Tenha orgulho de ser o rei de um país cheio de mortos. Paris virou um cemitério! Os súditos sobre a terra ou coberto de vergonha.
(Margot – revoltada com a matança)
Um filme grandioso em todos os aspectos. É assim que defino a obra de Patrice Chéreau, que retratou com lealdade os fatos históricos ocorridos em França entre os séculos XV e XVI. Naquela época, o rei era fiel aliado dos burgueses e juntos dominavam o poder político e econômico.
No ano de 1572, é realizado um casamento de fachada entre a católica Marguerite de Valois, a Rainha Margot (Isabelle Adjani), e o nobre protestante Henrique de Navarra (Daniel Auteuil), com o objetivo de unir as duas correntes religiosas. Na cerimônia hipócrita perante os súditos, a jovem rainha vacila para dizer o sim, mas é forçada pela família a aceitar o engodo matrimonial. O pior é ouvir do celebrante a seguinte frase: Em nome do pai, do filho e da santa igreja eu os declaro marido e mulher.
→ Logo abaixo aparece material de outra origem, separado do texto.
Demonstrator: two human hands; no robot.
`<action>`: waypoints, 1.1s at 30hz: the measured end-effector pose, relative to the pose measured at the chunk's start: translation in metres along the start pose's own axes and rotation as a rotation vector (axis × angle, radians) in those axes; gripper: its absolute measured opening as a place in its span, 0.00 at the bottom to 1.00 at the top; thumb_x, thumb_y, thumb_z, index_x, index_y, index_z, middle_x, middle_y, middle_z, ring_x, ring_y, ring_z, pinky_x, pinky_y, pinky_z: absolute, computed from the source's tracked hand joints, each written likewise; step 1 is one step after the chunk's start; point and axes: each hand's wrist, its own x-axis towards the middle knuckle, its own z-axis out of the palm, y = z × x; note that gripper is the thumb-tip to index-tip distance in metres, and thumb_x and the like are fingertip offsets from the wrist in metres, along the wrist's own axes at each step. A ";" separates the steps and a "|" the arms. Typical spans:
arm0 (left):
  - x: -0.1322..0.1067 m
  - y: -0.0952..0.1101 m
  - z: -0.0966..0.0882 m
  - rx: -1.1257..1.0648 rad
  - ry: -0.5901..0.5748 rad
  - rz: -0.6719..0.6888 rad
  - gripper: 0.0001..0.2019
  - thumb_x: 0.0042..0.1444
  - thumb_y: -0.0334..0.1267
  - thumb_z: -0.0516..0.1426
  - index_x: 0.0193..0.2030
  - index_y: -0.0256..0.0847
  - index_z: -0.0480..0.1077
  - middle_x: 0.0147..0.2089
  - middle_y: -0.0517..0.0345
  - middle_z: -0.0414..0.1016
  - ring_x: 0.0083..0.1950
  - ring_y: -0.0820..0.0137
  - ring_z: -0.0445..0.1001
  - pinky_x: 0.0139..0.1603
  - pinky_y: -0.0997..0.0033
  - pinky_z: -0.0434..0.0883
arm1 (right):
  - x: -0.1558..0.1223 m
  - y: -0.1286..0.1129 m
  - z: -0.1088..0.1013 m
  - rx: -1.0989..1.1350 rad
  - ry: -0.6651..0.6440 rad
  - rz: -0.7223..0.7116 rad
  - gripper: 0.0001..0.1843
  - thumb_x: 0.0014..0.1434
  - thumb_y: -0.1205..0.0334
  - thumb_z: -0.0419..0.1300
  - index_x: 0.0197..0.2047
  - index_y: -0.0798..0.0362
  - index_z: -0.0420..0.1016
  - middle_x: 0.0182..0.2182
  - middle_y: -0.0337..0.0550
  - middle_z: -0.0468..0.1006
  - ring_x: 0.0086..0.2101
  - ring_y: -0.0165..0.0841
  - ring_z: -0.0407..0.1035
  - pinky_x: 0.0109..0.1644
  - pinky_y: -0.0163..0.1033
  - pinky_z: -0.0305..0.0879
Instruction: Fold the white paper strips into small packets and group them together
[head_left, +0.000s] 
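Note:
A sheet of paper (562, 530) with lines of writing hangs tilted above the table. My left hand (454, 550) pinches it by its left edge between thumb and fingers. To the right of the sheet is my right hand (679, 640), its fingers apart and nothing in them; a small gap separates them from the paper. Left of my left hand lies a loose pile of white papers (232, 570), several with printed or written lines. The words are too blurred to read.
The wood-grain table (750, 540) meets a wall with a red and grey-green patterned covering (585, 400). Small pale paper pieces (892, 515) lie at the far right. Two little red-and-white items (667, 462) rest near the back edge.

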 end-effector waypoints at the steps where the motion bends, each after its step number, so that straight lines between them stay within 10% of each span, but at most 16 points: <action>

Na noite de núpcias, Margot recusa o marido e é desprezada pelo amante. Para satisfazer seus desejos sexuais, sai pelas ruas de Paris em busca de um homem, terminando por encontrar o protestante La Môle (Vincent Perez). Os olhares são correspondidos e ela se entrega ao desconhecido em um dos becos da cidade, quando diz: Para você é de graça. É este homem que mudará radicalmente a vida da devassa rainha.
A arranjada união conjugal foi arquitetada pela perversa mãe Catharina de Médici (Virna Lisi), mas não conseguiu diminuir as tensões entre os dois grupos, tanto que, na noite de 24 de agosto de 1572, ocorreu um violento massacre de protestantes e ficou conhecido como “A Noite de São Bartolomeu”.
A intolerância religiosa de alguma forma dificultou a implantação do absolutismo francês e caracterizou o fim da dinastia Valois, que governava a França desde a Idade Média. A partir do século XVII até a Revolução Francesa de 1789, imperou na Europa o regime político denominado Absolutismo – o poder supremo do governante.
O filme tem um belíssimo figurino, os atores estão impecáveis e são mostrados com uma realidade impressionante. A interpretação de Isabelle Adjani (O Inquilino, de 1988) é brilhante, talvez seu melhor desempenho. A trama intrigante prende o espectador e as cenas de sexo – o desejo é mostrado apenas como imposição de gozo – estão muito bem fotografadas. A violência mostrada chocou o público, mas não foge ao que realmente aconteceu naquele tempo de perseguição e mortes. O diretor Patrice baseou-se no romance de Alexandre Dumas e foi muito aclamado pela crítica, além de ganhar vários prêmios.
Os bastidores palacianos – intrigas e traições – é o clima que permeia o enredo, uma vez que políticos e religiosos querem o poder a qualquer custo. Muitos religiosos não passam de aproveitadores da cegueira que domina grande parte da humanidade e incutem o medo em mentes fracas e corpos fragilizados para sedimentarem seus dogmas e falsos ensinamentos. É o fruto de tudo isto que enseja o extermínio de inocentes.
Henrique de Navarra, que tinha abjurado antes para não morrer, assume o trono após vários assassinatos e se converte ao catolicismo. Por sua origem protestante, ele assina o Edito de Nantes, dando liberdade de culto aos que professam tal confissão. É no seu governo que nasce a Dinastia Bourbon – dando início ao Estado absolutista, que teve seu apogeu no reinado de Luis XIV.
A Rainha Margot é um tributo à história. Um filme que ilumina as mentes menos esclarecidas sobre um dos momentos negros da intolerância religiosa. Infelizmente, mesmo diante de episódios tão sangrentos do passado, a matança continua e parece não ter fim.